On December 28, 2016, former President Barack Obama designated 1.35 million acres as the Bears Ears National Monument. The designation promised to protect the site’s breathtaking beauty and precious ecosystems. It also reassured us that our historical and spiritual connection to this landscape would be preserved for all time. The decision made on that historic day represented a successful transformation of the relationship between the U.S. and tribal governments. It was the first tribal-led push for a national monument. It had taken years. It was also the first time a group of tribal nations would share in the oversight of land that once belonged to them, establishing a commission where traditional knowledge would become a strong presence in management plans.
It is disturbing then to imagine that one day—December 4, 2017—could profoundly set back the historical, deep healing between the five tribes and the federal government. The five tribes requested use of the Antiquities Act as a solution for protection instead of waiting for a solution to be prescribed to them, as had been done with reservation boundaries in the past.
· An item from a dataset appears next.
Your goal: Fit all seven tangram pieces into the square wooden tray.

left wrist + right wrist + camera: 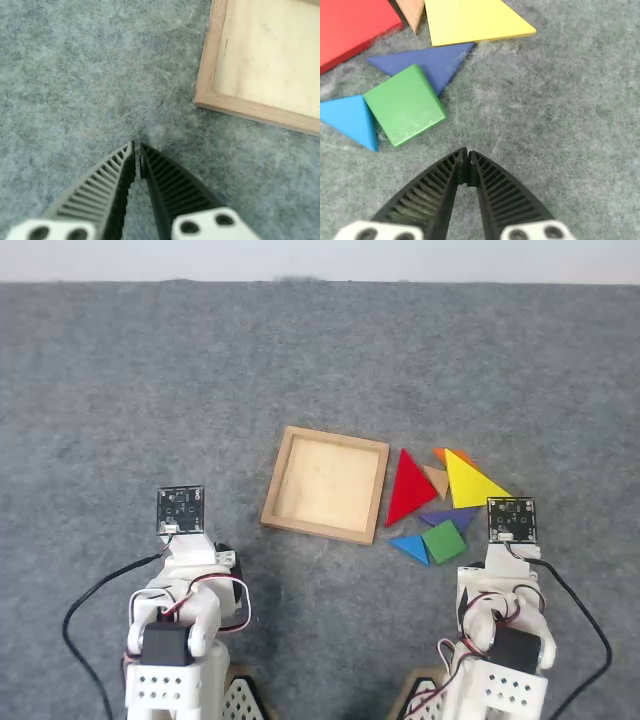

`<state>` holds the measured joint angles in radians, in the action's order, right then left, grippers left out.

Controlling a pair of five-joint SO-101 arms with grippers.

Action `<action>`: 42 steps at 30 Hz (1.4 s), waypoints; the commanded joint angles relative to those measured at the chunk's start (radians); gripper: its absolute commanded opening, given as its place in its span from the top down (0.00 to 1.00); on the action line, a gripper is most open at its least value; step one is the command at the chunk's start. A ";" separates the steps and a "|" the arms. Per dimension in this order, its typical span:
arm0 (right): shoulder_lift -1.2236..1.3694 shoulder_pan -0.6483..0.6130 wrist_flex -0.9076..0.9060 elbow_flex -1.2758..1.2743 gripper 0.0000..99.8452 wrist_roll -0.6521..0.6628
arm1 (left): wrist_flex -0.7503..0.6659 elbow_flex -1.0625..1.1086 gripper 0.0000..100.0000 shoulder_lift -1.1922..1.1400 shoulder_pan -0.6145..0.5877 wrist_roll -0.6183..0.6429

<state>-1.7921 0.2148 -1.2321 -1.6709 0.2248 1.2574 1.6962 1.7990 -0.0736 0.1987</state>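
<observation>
The square wooden tray (283, 476) lies empty in the middle of the grey felt; its corner (210, 95) shows in the left wrist view. To its right lie the pieces: a red triangle (408, 486), yellow triangle (468, 480), tan piece (436, 480), orange piece (440, 453), dark blue piece (447, 516), green square (442, 541) and light blue triangle (410, 547). My left gripper (136, 148) is shut and empty, near the tray's front left corner. My right gripper (468, 154) is shut and empty, just beside the green square (405, 103) and dark blue piece (427, 62).
Grey felt covers the whole table. Both arm bases stand at the front edge, the left arm (180, 570) and the right arm (505, 580). A pale wall runs along the back.
</observation>
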 commanded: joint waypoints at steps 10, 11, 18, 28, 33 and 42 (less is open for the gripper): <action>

Now that the boundaries of Bears Ears will be reduced by more than 80 percent, the risk of new land leases and permits for mining oil and gas will rise. In the name of economic development, protection of the land will be rolled back. The fragile ecosystems and water supplies will be in jeopardy, and, as many know, water is precious in the West. We have officially entered into a time that our ancestors and elders spoke of—of betrayal and broken promises.
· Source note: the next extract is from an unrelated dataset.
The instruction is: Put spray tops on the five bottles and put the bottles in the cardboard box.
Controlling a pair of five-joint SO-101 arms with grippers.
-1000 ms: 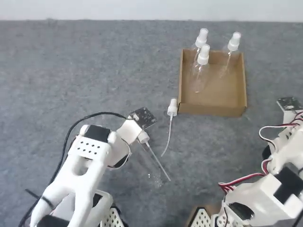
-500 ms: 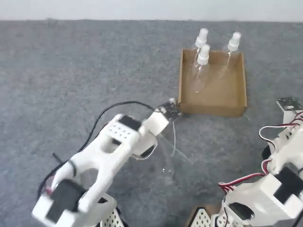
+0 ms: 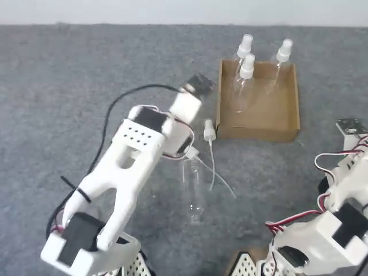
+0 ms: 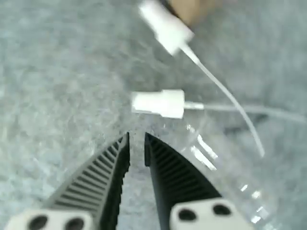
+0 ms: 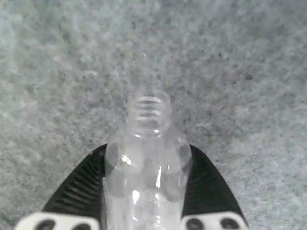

The time, energy, and resources invested while working alongside President Obama’s administration was an amazing experience. Under the Trump administration, hope turned to frustration. The open and clear conversations from our governments to the White House and to the Department of Interior disappeared. They returned to the old ways of tribes being disregarded and oppressed. Yesterday, we were flooded with hundreds of years of memories.
When Interior Secretary Ryan Zinke visited Utah this summer, the five tribes had to fight for just one hour of his time. What happened to the respect of the indigenous sovereign voices? The sovereign voice that is written into the U.S. Constitution? He did not listen to us because he did not want to hear what we had to say. Instead, he gave his ear to representatives of the energy industry.
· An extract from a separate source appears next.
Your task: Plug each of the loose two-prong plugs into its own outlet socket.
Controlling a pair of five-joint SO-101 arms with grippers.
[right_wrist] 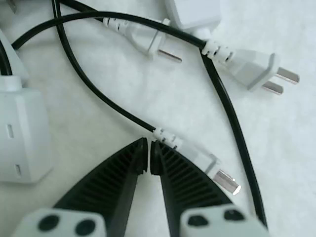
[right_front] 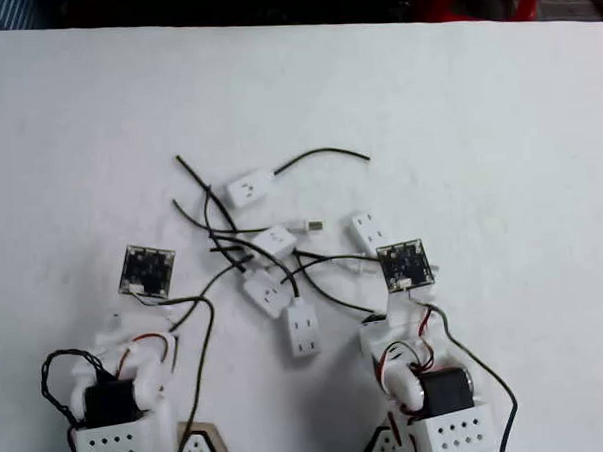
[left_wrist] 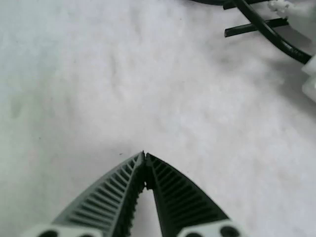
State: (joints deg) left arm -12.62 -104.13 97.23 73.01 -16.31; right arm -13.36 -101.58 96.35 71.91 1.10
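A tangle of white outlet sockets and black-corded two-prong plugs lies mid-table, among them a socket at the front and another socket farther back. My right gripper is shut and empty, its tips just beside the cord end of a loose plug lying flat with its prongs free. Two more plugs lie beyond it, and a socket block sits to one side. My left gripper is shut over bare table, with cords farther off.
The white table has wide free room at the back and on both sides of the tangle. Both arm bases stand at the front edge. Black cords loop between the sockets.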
Twenty-seven million acres of BLM land are currently under lease to oil and gas companies in the United States—more than half are sitting idle. Twenty years of coal reserves are under lease on public lands. Interior Secretary Zinke was guided through the Bears Ears region by anti-monument advocates, engaging almost exclusively with energy industry representatives. It is heartbreaking to know that the final resting places of our ancestors, preservation of Puebloan structures, the fragile ecological systems, and the stories written on the land and canyon walls will be auctioned off for destruction and disregarded for the sake of industrial development.
The indigenous people of the United States have always held a strong relationship with the land. Our land is part of our identity, language, culture, and ceremony. Our healers and medicine people collected medicinal herbs and conducted ceremonies for the sick and injured out on the landscape. Our mothers and grandmothers buried the umbilical cords of our babies in the land. We bathed our babies in the snow so they will be resilient and strong-spirited. We never owned any aspect of the land; ownership and possession was a learned behavior after the coming of the nonindigenous people. We live in relationship with our surroundings and the elements, in prayer and everyday living. We are merely humans here to care for our families and the land, and to prepare for the next seven generations.
Regina Lopez-Whiteskunk is a former co-chairwoman of the Bears Ears Inter-Tribal Coalition and a former tribal leader of the Ute Mountain Ute Tribe.